Enterprise architecture management (EAM) is about so much more than tidying up your IT portfolio. Dominik Söhnle, Senior Consultant at LeanIX, recently presented a webinar on whether enterprise architecture should remain part of your IT department or join the wider business as an EAM-as-a-Service (EaaS) offering.

LeanIX Senior Consultant, Dominik Söhnle, recently conducted a survey of 183 enterprise architects, Chief Experience Officers (CXOs), and IT managers across Europe, America, and Asia Pacific. Of those surveyed, 78% say their enterprise architects (EA) fall under their IT department, but 70% would like to see EA grow beyond the bounds of IT.

In our recent webinar, Is the future of Enterprise Architecture Management in IT or Business, LeanIX Senior Consultant Dominik Söhnle repeated the survey with attendees. He found the results confirmed when only 20% saw enterprise architecture as sitting under IT in the future.

So, what is going on? Why are IT experts asking 'what is enterprise architecture?' and debating whether EA belongs under IT?

What Is Enterprise Architecture, Really?

The future of enterprise architecture management (EAM) is reaching a precipice. As cutting costs and 'doing more with less' becomes the priority for many businesses, process efficiency is far more than a nice-to-have.

Yet, in this modern age, what business processes can exist without technology?

  • Offices are secured by RFID passes
  • Employees work remotely using collaboration tools
  • Customer contacts are stored on databases
  • We reach out to them by email, social media, and online advertising

Business can no longer exist without technology, so one could say that business has become technology. That means that optimizing the efficiency of your enterprise architecture framework improves processes across your business.

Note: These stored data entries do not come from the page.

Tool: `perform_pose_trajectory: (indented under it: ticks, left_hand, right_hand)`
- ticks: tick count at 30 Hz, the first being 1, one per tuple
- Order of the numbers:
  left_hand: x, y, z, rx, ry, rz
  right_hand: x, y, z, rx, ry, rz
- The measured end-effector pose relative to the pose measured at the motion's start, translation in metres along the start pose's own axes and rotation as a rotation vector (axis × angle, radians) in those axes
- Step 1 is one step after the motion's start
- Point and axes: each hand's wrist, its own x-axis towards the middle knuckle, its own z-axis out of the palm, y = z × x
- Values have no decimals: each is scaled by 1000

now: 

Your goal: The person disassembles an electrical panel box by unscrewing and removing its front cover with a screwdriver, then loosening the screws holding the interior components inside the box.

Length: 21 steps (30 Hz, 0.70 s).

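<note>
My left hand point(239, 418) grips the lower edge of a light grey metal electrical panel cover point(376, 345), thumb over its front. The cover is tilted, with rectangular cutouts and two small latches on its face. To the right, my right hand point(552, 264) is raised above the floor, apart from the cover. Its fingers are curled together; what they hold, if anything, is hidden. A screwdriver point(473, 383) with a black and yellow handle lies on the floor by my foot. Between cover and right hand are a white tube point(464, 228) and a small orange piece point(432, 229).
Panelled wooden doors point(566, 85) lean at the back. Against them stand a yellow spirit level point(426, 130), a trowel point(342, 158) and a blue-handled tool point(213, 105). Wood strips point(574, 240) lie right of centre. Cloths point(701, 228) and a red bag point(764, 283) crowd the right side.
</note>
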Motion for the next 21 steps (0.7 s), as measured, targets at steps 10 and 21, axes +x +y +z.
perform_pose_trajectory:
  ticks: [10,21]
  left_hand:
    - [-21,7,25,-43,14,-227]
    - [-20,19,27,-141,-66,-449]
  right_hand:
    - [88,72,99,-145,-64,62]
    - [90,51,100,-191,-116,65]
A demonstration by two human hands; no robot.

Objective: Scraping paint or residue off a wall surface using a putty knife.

This isn't a one-and-done transformation, however. The COVID-19 lockdown has shown us that things don't just change, but they keep changing and will continue to do so.

We have rapidly changed from on-site work, to remote work via video conferencing, and back to hybrid work in just a few years. This is just one indication of the way that business can adapt to keep pace with current events, driven by technology that changes with it.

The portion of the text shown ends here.